Check every line of the listing below for the word "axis" and give the number of lines where it appears, with nothing added.

[SOURCE MATERIAL — start]

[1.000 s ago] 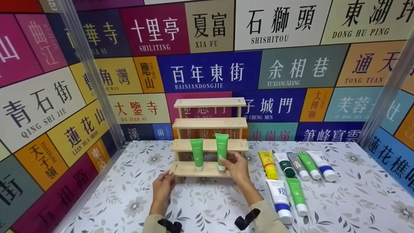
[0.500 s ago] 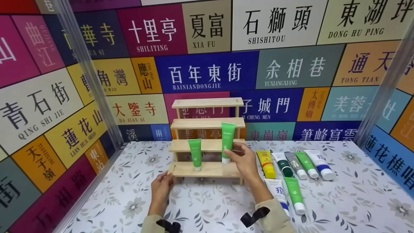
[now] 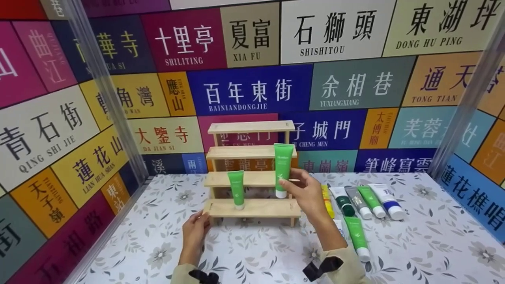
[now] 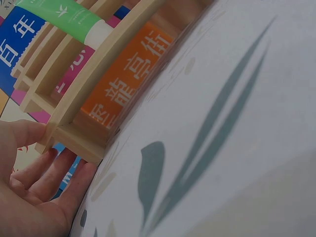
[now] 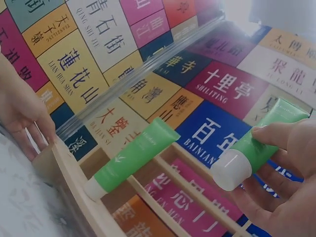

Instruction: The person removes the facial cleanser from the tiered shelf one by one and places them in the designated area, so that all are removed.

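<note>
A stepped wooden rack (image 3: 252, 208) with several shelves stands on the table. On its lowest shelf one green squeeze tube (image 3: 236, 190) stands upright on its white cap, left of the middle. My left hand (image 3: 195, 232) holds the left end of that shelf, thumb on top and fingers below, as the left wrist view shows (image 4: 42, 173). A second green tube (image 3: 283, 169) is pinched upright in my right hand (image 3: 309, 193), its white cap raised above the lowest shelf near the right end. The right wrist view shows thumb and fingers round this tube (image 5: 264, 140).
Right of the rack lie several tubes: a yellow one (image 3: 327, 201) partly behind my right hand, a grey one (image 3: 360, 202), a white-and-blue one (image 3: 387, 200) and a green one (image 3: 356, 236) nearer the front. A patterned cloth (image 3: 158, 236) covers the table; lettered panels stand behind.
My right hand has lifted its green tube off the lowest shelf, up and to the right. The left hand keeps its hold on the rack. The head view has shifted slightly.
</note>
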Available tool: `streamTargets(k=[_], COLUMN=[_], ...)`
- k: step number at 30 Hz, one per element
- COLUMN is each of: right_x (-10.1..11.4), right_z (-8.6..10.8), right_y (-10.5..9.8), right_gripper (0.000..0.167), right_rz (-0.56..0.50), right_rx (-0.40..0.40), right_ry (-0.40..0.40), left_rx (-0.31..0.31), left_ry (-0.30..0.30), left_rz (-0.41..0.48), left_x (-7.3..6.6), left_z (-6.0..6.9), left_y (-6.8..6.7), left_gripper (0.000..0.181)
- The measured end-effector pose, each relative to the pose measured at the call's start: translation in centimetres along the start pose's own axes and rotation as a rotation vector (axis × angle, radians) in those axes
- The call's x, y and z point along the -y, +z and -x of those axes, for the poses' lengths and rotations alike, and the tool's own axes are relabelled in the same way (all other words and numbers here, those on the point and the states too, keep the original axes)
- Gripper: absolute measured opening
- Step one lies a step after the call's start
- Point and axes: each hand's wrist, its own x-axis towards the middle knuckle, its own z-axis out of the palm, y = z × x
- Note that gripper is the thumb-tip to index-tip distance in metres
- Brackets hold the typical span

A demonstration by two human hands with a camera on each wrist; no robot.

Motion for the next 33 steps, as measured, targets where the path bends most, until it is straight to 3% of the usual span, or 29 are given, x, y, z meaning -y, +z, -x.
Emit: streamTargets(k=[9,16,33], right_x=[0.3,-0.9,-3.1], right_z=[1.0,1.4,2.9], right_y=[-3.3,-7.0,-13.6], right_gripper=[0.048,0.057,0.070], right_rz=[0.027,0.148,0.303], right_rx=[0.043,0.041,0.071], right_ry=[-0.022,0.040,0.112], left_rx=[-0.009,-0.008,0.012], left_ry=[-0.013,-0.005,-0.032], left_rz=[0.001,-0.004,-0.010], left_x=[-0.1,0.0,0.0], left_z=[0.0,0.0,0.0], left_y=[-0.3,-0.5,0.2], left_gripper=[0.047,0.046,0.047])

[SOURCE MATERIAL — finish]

■ **EXERCISE ANSWER**: 2